Ich betrachte mal nur den letzten Patch, auch wenn man über dieses Thema deutlich mehr schreiben könnte. Vor dem Patch hatten die Tanks Fähigkeiten, die unterm Strich op waren. Dazu kamen mit Schurkenhandel und der damaligen Irreführung zwei im Grunde völlig überzogene Unterstützungsmittel durch DDs. Kein vernünftig spielender Tank konnte da wirklich ernsthaft in Bedrängnis gebracht werden. Ausnahmen waren da zum Einen die Bosse, wo viel Kleinkram an Adds dazugehörte, wie Valithria, Todeswisper und Klingenschuppe. Aber sobald die Mobs beim Tank waren und er auch etwas draufhauen konnte, war die Kuh in der Regel quasi vom Eis. Zum anderen waren Bosse wie Malygos, Hodir und Vezax, wo der Output der DDs künstlich deutlich erhöht wurde, nochmal eine andere Geschichte. Aber unterm Strich war es mit WotLK für die Tanks recht einfach, was die Aggro angeht. Dann kam Patch 4.0.1. Seit diesem Patch machen 8 von 10 DD-Klassen mehr Schaden, teilweise sogar deutlich mehr.
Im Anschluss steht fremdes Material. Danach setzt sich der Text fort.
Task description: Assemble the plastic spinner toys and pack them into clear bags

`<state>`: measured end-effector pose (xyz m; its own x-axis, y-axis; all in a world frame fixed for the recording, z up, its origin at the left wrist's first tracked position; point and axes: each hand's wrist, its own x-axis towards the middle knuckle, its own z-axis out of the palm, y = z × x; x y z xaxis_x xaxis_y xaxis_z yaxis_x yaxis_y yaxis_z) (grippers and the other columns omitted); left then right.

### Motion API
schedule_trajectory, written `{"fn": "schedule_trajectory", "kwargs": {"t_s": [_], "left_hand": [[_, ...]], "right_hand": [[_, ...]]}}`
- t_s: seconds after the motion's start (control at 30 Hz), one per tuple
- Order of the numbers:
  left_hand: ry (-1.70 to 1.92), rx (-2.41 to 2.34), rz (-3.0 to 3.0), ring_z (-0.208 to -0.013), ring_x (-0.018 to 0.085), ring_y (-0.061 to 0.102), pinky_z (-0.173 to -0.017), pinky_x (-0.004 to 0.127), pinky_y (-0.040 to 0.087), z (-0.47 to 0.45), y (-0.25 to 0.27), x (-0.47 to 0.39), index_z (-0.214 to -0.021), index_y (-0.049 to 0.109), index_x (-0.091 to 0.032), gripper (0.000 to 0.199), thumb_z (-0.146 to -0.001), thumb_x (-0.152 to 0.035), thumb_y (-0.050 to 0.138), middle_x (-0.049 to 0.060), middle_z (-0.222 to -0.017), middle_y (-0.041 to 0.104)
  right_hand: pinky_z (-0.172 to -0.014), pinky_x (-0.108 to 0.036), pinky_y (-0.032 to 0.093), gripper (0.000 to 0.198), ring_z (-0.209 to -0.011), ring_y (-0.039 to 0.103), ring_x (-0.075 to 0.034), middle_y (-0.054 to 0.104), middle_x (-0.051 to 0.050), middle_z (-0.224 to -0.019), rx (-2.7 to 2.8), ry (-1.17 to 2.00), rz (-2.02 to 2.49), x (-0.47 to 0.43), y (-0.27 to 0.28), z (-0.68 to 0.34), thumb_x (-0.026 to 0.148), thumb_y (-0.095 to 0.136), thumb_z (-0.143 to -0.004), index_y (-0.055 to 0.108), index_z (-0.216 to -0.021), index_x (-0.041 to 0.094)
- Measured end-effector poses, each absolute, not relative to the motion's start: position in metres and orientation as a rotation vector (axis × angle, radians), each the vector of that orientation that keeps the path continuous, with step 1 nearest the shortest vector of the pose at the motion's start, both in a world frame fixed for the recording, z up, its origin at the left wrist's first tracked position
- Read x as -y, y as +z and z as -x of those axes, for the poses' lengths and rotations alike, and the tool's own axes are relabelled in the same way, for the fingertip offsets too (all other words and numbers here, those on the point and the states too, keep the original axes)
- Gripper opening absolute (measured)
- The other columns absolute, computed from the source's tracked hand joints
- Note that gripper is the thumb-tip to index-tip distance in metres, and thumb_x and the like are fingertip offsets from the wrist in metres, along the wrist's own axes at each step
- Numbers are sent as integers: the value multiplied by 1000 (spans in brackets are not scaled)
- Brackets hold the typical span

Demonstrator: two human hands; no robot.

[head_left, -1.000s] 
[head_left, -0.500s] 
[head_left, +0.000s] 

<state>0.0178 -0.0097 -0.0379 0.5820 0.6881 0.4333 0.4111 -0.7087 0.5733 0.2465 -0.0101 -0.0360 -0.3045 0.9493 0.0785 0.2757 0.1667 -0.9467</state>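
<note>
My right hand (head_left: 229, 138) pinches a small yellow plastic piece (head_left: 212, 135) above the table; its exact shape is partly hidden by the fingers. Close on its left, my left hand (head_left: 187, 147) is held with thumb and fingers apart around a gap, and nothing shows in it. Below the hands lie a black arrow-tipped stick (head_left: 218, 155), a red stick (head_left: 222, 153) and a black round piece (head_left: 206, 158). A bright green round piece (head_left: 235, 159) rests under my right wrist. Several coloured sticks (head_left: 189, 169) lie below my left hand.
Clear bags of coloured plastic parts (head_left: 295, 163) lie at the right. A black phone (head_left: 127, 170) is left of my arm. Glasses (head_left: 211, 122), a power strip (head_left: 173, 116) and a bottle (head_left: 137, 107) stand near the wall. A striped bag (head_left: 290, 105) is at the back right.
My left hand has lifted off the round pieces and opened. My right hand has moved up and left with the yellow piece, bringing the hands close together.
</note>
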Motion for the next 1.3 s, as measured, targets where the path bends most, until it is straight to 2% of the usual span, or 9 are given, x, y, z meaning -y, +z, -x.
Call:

Schurkenhandel gibt es nicht mehr und Irreführung wurde deutlich abgeschwächt, was den Effekt angeht. Und für die Tanks wurde es im Vergleich dazu aber auch schon vom eigenen Klassendesign her schwerer. Das sind also drei Dinge, die das Verhältnis zu Ungunsten der Tanks verschoben haben. Und diesen Fakt sollte man immer und jederzeit berücksichtigen, bevor man über einen Tank urteilt.
Mal ein Beispiel dazu: Mein Hexer hat vor dem Patch ca. 10k DPS gemacht. Jetzt macht er 18k und das quasi aus dem Stand, denn er ist Zerstörungshexer. Mein Paladin braucht jetzt aber erstmal drei Combopunkte (auch wenn sie nicht so heißen, aber für mich wurde er quasi zum Schurken gemacht und da heißen die eben so), um richtig mit dem Aggroaufbau beginnen zu können. Dazu fehlen eben Schurkenhandel und die Irreführung ist auch nicht mehr so effektiv. Im Vergleich zu vor dem Patch brauche ich also jetzt eine gewisse Antankzeit, nämlich solange, bis ich eben jene drei Combopunkte aufgebaut habe und mein Schildschlag eingeschlagen ist. Das sind, wenn man den Pull mit einberechnet, 9 Sekunden. Solange müssen Burstklassen, wie eben Zerstörungshexer, einfach warten, anstatt von der ersten Sekunde an 15-20k DPS rauszuhauen. Danach ist es bei mir kein Problem mehr. Normaler Weise habe ich dann immer einen bequemen Vorsprung. Insgesamt macht der Palatank auch mehr Aggro und Schaden, als vor dem Patch, gar keine Frage. Aber er braucht eben erstmal diese blöden Combopunkte. Das Problem ist nur, daß sich die Herren und Damen DDs teilweise sehr schwer tun, sich auf die neue Situation einzustellen, und wenigstens ein paar Sekunden zu warten. Auf Dauer kann das einen Tank schon sehr nerven. Und ich kann da jeden Frust verstehen, schließlich will auch der Tank Spaß am Spiel haben und nicht nur der Depp für die DDs sein. Sicherlich ist da dann eine andere wichtige Fähigkeit des Tanks gefragt. Eier muß er haben und die DDs dann bestimmt darauf hinweisen, was falsch läuft. Aber welcher DD läßt sich schon gern etwas sagen... Im Endeffekt sitzt der Tank aber immer am längeren Hebel, das sollte man nicht vergessen.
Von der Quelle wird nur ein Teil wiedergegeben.